En rapport à la situation à laquelle est confrontée la communauté, la sentence signale que les institutions de l’État doivent immédiatement mettre à disposition des points d’eau potable pour la communauté et effectuer un bilan médical complet (physique et psychologique) et plus spécialement sur les enfants et les personnes âgées.
En matière de santé, l’État doit mener à bien les tâches de vaccination, et doit porter une attention particulière sur les femmes enceintes et les nouveaux-nés.
Pour accomplir ces tâches, le Ministère de la Santé devra établir dans un délai de six mois maximum, un dispensaire et un système de communication dans la zone où vivent les indigènes de Xákmok Kásek.
Le jugement prévoit également que le gouvernement doit remettre aux indigènes des aliments en quantité et qualité suffisante, installer des lieux d’hygiènes, améliorer les infrastructures scolaires et mettre en place pour l’année prochaine, un registre d’état-civil pour tous les indigènes de la communauté.
Le document prévoit aussi que le Paraguay doit financer des projets de développement au sein de la communauté à hauteur de 700000 $. La CIDH a offert une indemnisation de
270 000 $ pour les dommages endurés par la communauté ces dernières années. La somme d’argent sera distribuée entre les familles qui appartiennent à la communauté Xákmok Kásek.
Un autre point stipule que le gouvernement devra également remettre 25 000 $ pour les frais divers, somme qui sera remise aux leaders de la communauté qui auront la charge de l’utiliser à bon escient.
« …Le sujet sera évoqué lors d’une prochaine réunion du Conseil des Ministres puis ce sera au président Fernando Lugo d’entériner la décision finale ».

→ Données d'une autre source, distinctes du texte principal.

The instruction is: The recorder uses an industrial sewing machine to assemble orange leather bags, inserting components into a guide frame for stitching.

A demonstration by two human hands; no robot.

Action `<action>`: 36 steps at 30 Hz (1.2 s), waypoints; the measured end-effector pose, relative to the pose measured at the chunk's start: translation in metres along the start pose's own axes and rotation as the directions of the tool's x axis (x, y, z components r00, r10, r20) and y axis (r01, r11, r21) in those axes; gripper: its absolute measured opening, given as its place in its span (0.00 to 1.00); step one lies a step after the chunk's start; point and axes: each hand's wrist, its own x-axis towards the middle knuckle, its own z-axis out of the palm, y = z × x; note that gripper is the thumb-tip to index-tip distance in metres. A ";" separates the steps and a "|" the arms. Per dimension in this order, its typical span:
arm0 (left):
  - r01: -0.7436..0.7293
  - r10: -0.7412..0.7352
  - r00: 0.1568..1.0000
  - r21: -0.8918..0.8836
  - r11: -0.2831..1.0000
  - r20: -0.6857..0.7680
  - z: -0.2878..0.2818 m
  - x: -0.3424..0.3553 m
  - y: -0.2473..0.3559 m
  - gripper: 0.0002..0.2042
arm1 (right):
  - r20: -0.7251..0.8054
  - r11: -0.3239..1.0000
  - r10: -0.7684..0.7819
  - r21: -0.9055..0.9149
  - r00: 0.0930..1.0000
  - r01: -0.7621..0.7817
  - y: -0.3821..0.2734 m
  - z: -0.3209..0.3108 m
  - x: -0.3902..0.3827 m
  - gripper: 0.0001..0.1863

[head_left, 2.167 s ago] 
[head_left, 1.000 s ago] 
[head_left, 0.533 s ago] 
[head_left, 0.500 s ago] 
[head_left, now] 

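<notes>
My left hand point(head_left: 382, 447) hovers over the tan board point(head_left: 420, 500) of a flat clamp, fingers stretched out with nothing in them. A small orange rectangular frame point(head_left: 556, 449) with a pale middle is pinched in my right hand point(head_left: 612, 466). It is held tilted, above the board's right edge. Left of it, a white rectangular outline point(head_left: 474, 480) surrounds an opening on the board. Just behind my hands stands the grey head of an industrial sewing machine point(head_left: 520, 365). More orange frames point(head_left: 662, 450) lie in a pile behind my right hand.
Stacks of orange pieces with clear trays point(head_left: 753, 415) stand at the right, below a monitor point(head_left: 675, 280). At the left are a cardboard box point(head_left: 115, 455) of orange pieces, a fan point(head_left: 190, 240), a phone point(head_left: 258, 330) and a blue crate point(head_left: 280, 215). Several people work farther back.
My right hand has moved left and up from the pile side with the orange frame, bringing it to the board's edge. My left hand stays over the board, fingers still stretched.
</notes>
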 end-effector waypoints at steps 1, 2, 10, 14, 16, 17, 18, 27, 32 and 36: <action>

Si les principales revendications du peuple indigène concernant la restitution des terres, n’ont pas été respectées, les représentants de l’État du Paraguay ont déclaré « vouloir faire de leur mieux pour que les sentences de la CIDH soient mises en application en faveur des natifs ».
« En ce qui concerne la communauté Xákmok Kásek, une grande partie des terres réclamées ont été déclarées « Zone sylvestre protégée appartenant au domaine privé » par décret promulgué par le pouvoir exécutif de janvier 2008. Ce décret doit être annulé et l’on doit procéder aux expropriations ou à la vente directe du terrain » a affirmé le procureur de la République Abrahán Martínez. Le fonctionnaire explique qu’une aire protégée ne peut être sujette normalement à l’expropriation mais il existe un rapport favorable de la secrétaire à l’environnement qui prône l’annulation de ce décret.
« Grâce à cela, nous pouvons évoquer la solution de l’expropriation, ou l’achat direct des terres, thème qui sera évoqué lors d’une prochaine réunion du Conseil des Ministres et dépendra de la décision finale de Fernando Lugo », a exprimé Martínez.
Quant aux autres réclamations, Martínez a précisé qu’une Commission spéciale aura lieu, la Comisión Interinstitucional para el Cumplimiento de Sentencias (La Commission inter-institutionnelle pour l’application des sentences) qui aura pour but de solutionner les différents autres que la restitution des terres.